▶ Exercise
Transcribe exactly the line that contains "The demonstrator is" and every line below it in the listing, through the last, and no other lines.

▶ Data section
------------------------------------------------------------------------
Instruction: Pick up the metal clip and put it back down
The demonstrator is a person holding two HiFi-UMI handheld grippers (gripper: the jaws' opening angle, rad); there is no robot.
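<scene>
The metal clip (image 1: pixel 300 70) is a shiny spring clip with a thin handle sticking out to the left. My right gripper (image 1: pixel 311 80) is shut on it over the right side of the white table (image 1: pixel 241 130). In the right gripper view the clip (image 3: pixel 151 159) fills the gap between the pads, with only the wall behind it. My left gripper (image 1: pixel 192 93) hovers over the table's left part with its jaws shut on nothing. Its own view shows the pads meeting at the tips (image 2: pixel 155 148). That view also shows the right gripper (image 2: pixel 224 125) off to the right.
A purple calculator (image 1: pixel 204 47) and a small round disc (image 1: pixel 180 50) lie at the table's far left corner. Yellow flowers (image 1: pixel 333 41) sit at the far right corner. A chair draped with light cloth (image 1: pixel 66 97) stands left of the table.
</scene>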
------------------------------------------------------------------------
▶ The completed task
The demonstrator is a person holding two HiFi-UMI handheld grippers (gripper: the jaws' opening angle, rad); there is no robot.
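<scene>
The metal clip (image 1: pixel 300 70) is a shiny spring clip with a thin handle sticking out to the left. My right gripper (image 1: pixel 311 80) is shut on it over the right side of the white table (image 1: pixel 241 130). In the right gripper view the clip (image 3: pixel 151 159) fills the gap between the pads, with only the wall behind it. My left gripper (image 1: pixel 192 93) hovers over the table's left part with its jaws shut on nothing. Its own view shows the pads meeting at the tips (image 2: pixel 155 148). That view also shows the right gripper (image 2: pixel 224 125) off to the right.
A purple calculator (image 1: pixel 204 47) and a small round disc (image 1: pixel 180 50) lie at the table's far left corner. Yellow flowers (image 1: pixel 333 41) sit at the far right corner. A chair draped with light cloth (image 1: pixel 66 97) stands left of the table.
</scene>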

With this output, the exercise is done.